Welcome to Creo by examples

Welcome to Creo by examples

As a software developer, your first day in a new development environment is like the first day in school in a foreign country. You know more or less how things should work and what they mean. At the same time, you don't understand every concept, and sometimes you don't grasp everything when people talk to you.

Why me

Let's make a step back, and let me give you a little bit of my background. My name is Massimo, and I'm an average software engineer with—let's say—some attitude for entrepreneurship. I created a couple of companies in Italy and San Francisco, California. Working on new ventures is always amazing, but I still love coding. Recently, I worked on web applications using React, JavaScript, and MongoDB. I didn't work on any mobile application in my entire career, however.

Like everyone else, I bought a bunch of books when the first iPhone came out, but I never passed the first 50-pages test. The main feeling I remember about mobile applications is, "So cool..., but definitely, there's lots of complexity in here." and I gave up pretty quickly. In my career, I used many other languages other than Javascript — C/C++, Java, Ruby, and Visual Basic too. I worked in the technology consulting area for most of my professional life, analyzing, and developing software projects for clients, both small and big.

Eureka moments

Programmers tend to follow work habits that make their life easier. They typically love technologies that work for them, and not against them. When they find such a library, framework, or environment, they reach a status of pure happiness.
When more than 10 years ago I discovered Ruby on Rails, I got one of those eureka moments you rarely have in your entire career. "Finally, a technology which makes web programming clear and fun," I kept saying myself.  Many years later, the same happened with Meteor Js—but that didn't last that much, and the technology didn't take off.
My third "technical epiphany" happened when I discovered Creo. With Creo, I thought I could finally create apps without investing two years of my life in learning Apple APIs and frameworks.

Creating my first iOS app with Creo

That's why starting from today I'm going to start to learn Creo and Gravity, its programming language. I'm going to do that very publicly sharing on this blog my progress and discoveries. My goal here is to share the learning experience with all of you and start a conversation.
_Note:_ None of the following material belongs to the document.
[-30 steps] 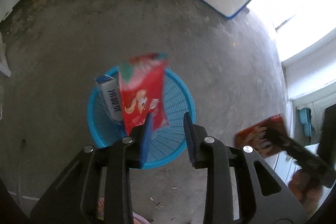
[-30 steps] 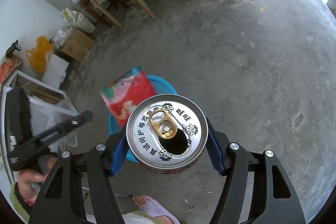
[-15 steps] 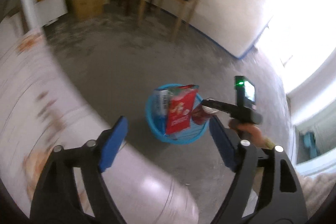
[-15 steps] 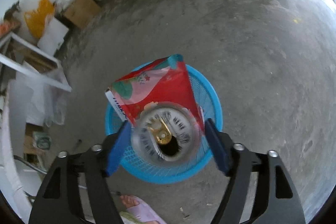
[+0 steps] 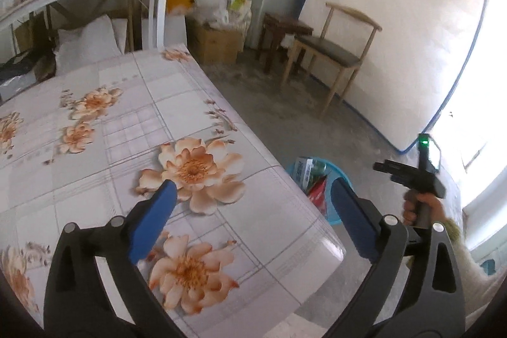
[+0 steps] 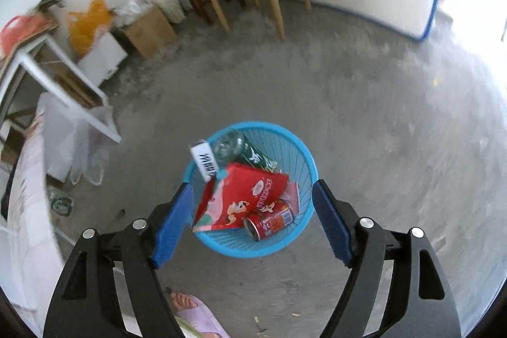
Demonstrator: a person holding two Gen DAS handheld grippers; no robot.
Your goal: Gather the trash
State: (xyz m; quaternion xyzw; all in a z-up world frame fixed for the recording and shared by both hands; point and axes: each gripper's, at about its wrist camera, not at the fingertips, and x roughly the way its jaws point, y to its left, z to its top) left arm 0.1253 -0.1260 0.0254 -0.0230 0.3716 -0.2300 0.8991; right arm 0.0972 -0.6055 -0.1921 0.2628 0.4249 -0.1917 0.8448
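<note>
On the concrete floor stands a blue mesh basket [image 6: 253, 126]. It holds a red snack bag [image 6: 247, 195], a red drink can [image 6: 272, 219] lying on its side, a white carton [image 6: 204, 160] and a green bottle [image 6: 253, 156]. My right gripper [image 6: 252, 187] hangs above the basket, its jaws opening with nothing between the pads. My left gripper [image 5: 252, 186] is over the corner of the floral-cloth table [image 5: 126, 122], its jaws opening wide and empty. From there the basket [image 5: 332, 219] shows beyond the table edge, and a hand holds the right gripper's handle [image 5: 415, 176].
A wooden chair [image 5: 336, 53] and a dark stool [image 5: 285, 27] stand by the far wall, next to a cardboard box [image 5: 218, 43]. A white shelf frame [image 6: 63, 75] is at the left. A foot in a purple slipper [image 6: 190, 306] is near the basket.
The left gripper let go of the red bag into the basket, opened wide and swung up over the table. The right gripper opened and the can dropped into the basket.
</note>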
If you want to learn to create iOS apps with Creo, this is the time and place for you. Read my posts, leave comments and questions, and I'll answer you as soon as possible.

Before start coding, you need to:

  1. Download Creo from this link (30-days free trial)
  2. Spend an hour or two to read Creo documentation here.
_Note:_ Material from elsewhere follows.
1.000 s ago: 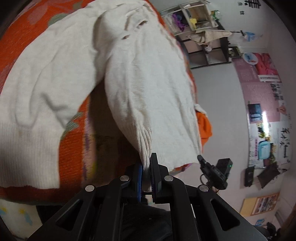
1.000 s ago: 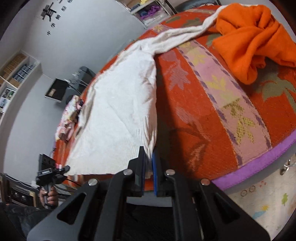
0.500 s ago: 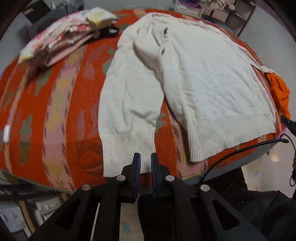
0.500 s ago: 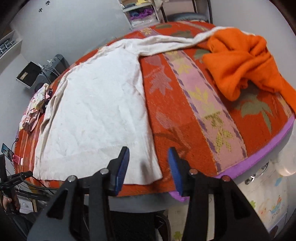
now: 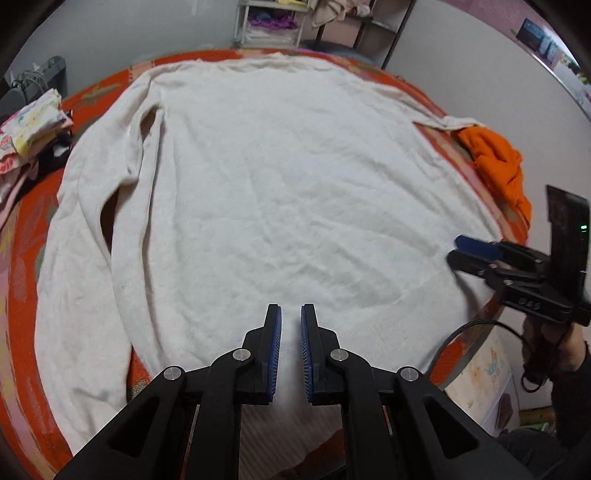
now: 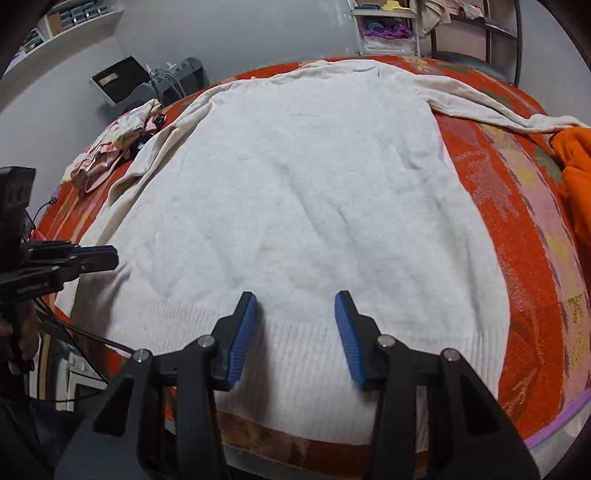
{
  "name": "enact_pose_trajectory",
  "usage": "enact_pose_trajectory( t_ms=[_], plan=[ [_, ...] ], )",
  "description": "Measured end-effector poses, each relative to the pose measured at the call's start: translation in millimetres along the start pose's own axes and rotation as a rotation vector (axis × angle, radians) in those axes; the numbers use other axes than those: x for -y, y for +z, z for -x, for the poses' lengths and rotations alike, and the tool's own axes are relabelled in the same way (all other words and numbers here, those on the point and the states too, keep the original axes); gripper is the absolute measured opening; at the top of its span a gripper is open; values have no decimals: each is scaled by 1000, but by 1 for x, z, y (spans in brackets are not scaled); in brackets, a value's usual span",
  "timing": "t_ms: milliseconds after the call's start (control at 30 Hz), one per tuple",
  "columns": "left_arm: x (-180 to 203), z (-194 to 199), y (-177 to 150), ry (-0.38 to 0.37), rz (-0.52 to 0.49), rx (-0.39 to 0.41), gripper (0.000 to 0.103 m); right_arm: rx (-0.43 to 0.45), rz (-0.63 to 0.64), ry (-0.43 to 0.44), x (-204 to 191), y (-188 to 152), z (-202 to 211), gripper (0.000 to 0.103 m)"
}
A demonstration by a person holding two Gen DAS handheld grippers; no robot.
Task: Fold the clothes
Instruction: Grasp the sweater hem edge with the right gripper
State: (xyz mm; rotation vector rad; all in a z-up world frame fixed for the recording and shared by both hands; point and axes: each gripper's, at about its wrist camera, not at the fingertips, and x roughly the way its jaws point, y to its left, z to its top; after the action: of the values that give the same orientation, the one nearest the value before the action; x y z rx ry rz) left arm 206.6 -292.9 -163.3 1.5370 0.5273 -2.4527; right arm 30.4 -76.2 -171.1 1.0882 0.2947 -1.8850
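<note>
A cream knit sweater (image 5: 277, 166) (image 6: 314, 184) lies spread flat on a round orange-red patterned cover (image 5: 22, 258) (image 6: 517, 240), ribbed hem nearest me. One sleeve (image 5: 92, 221) runs down the left side; the other sleeve (image 6: 498, 110) stretches toward the right. My left gripper (image 5: 291, 310) hovers over the hem near the middle, jaws nearly together with nothing between them; it enters the right wrist view at the left (image 6: 112, 258). My right gripper (image 6: 295, 299) stands open above the hem, holding nothing; the left wrist view shows it by the sweater's right corner (image 5: 456, 249).
A crumpled orange garment (image 5: 498, 162) (image 6: 576, 173) lies at the cover's right edge, touching the sleeve end. A pile of folded floral clothes (image 5: 29, 129) (image 6: 114, 147) sits at the left. Shelving (image 5: 273, 22) (image 6: 388, 26) stands behind. A cable hangs off the near edge.
Both grippers have let go of the sweater, which now lies flat. The right jaws have opened. Both views have swung round to face the sweater from its hem.
</note>
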Motion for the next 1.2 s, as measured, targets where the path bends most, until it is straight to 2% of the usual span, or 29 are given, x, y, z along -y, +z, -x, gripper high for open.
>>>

You need to get familiar with Creo development environment and its core concepts. Start from the Getting started section, and follow the table of contents on the left of the page.
A second document I suggest you read is the one about the Gravity language. Gravity is one of the cool features that make Creo so great. It's an elegant and modern programming language specifically designed for mobile apps. Gravity is a kind of Swift script, and even its syntax is "surprisingly similar" to the Swift one. Born before Swift even existed—yes, you heard it—, Gravity is dynamically typed, robust, and lightweight. The language design provides an easy way to create portable code between iOS and Android. If you understand the C language and you want to see how Gravity works, you can do it. Gravity is open source and available here on Github.

It's all for today. I leave you with those 3 simple tasks:

  1. Download Creo
  2. Read about Creo development environment
  3. Read about the Gravity language

I'll do the same. Next time we'll be creating our first Creo app in less than 60 seconds and 3 lines of code.


Ready to move your next step? Read the next article of this series here.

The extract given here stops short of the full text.